Please keep to the lines below from the one with "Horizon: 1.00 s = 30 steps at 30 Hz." through the one with "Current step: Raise", and restate them word for word, ends included.

───── Data to examine

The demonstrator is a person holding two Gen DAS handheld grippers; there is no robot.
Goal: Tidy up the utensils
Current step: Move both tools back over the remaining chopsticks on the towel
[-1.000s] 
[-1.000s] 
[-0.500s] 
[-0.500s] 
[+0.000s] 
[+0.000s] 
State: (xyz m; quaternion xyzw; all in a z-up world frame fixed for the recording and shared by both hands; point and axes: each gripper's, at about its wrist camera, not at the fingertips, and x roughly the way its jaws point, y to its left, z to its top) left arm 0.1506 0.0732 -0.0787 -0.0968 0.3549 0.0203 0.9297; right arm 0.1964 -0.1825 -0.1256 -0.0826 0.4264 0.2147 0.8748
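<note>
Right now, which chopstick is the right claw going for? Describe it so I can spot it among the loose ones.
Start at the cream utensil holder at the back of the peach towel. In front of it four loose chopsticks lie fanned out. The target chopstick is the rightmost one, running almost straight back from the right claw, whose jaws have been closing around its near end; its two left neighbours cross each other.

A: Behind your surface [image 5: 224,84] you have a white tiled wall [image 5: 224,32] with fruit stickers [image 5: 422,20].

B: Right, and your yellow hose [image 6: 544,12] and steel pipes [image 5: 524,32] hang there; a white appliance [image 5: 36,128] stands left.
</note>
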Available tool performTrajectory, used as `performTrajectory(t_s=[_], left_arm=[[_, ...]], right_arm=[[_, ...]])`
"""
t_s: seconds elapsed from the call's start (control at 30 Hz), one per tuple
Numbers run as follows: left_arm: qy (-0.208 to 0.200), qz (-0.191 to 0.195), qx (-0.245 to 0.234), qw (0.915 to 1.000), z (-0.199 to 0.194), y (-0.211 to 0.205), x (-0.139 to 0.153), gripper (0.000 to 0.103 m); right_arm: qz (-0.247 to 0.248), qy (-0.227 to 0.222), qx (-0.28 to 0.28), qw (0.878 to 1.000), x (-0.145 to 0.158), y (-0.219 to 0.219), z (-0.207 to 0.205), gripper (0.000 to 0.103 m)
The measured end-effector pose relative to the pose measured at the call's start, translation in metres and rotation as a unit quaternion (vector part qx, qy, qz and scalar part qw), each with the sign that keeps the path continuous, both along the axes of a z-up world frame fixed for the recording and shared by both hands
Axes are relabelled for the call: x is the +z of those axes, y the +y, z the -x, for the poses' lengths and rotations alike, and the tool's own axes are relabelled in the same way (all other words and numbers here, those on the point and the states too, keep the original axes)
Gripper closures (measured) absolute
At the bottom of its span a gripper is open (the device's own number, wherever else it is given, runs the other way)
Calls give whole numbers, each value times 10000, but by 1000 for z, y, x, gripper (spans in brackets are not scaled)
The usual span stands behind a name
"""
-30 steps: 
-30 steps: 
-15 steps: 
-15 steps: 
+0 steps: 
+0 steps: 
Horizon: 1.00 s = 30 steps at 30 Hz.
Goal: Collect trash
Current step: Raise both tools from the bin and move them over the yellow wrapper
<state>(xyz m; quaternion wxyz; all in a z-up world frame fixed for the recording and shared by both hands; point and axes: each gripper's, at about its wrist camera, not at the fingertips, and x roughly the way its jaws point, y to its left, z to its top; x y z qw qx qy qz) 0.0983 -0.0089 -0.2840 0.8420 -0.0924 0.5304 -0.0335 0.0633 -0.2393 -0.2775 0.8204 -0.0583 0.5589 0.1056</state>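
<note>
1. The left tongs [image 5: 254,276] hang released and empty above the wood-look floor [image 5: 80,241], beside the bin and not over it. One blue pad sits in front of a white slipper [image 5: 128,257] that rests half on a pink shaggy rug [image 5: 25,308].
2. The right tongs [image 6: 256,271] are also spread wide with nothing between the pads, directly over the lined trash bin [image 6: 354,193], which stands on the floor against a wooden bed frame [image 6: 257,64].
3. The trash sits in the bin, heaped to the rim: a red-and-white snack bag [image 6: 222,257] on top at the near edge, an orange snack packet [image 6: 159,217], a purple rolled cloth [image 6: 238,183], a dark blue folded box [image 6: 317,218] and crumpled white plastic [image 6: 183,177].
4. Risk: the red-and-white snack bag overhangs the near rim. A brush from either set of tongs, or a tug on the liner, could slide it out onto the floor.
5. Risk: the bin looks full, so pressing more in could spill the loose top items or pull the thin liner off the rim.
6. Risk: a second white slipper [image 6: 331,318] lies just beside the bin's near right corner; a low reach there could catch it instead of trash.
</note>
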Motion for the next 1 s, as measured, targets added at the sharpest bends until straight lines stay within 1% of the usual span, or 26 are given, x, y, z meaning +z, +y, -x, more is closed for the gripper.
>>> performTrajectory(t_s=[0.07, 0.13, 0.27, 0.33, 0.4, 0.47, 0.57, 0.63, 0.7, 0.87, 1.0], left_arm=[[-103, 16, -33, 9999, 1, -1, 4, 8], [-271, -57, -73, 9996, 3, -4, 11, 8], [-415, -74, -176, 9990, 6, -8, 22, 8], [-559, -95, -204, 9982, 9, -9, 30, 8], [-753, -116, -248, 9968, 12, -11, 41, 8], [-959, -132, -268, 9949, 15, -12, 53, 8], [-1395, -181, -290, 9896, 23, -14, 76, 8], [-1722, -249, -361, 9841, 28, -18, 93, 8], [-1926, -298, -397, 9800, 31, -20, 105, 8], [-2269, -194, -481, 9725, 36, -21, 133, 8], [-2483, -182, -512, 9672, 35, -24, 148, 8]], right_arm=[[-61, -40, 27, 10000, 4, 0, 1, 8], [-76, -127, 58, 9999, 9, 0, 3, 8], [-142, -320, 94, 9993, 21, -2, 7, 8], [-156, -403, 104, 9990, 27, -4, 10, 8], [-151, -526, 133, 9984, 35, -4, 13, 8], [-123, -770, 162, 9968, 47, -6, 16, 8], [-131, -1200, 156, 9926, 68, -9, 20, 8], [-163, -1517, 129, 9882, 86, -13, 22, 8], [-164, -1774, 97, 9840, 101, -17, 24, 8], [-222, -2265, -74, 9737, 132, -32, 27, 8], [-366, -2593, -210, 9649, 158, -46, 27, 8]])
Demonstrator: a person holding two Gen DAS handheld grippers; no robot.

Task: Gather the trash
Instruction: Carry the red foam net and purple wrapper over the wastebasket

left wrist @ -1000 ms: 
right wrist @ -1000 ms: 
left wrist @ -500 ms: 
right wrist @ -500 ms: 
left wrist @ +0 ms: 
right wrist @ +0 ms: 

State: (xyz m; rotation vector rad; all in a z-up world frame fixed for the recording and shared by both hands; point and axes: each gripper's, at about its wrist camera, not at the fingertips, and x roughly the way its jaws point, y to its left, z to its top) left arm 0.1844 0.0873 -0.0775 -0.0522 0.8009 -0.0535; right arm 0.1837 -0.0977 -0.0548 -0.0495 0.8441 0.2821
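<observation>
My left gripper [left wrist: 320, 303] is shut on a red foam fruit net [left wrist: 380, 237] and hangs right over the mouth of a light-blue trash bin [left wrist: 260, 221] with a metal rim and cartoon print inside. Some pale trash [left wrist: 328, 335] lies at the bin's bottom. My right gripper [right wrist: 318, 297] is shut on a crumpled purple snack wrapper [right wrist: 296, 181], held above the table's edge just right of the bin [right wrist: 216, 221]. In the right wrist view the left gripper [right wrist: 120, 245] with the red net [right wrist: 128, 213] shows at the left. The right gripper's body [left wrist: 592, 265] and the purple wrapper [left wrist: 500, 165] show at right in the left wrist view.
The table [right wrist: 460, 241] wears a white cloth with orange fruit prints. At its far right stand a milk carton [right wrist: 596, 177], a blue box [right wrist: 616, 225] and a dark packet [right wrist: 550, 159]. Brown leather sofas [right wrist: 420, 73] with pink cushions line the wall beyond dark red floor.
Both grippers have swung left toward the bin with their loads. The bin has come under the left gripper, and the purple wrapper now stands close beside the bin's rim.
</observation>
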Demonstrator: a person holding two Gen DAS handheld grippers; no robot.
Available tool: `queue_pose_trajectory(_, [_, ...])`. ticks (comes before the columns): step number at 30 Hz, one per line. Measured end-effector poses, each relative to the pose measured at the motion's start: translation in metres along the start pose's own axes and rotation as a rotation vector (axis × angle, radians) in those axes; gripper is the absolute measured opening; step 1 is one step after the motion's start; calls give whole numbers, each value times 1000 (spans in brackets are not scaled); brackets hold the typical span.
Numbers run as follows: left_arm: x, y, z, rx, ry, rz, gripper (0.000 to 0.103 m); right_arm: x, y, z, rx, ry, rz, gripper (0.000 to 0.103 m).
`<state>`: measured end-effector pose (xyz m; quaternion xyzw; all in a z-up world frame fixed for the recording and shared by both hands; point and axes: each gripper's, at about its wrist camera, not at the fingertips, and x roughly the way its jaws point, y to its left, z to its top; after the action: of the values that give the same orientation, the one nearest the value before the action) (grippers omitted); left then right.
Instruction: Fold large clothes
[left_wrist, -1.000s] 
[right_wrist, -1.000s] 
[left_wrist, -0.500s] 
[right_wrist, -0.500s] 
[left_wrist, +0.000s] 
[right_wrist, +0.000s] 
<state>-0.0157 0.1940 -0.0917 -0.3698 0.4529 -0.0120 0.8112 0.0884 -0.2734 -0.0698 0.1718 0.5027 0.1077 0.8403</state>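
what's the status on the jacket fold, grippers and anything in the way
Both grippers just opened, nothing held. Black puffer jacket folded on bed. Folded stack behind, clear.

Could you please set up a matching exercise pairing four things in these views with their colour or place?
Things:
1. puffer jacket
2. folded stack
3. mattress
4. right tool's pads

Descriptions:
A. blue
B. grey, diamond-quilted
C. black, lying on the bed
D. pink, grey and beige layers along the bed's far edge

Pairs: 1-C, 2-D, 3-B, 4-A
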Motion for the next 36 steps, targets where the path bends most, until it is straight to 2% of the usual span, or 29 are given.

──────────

_Solved problem_:
Horizon: 1.00 s = 30 steps at 30 Hz.
Goal: Collect trash
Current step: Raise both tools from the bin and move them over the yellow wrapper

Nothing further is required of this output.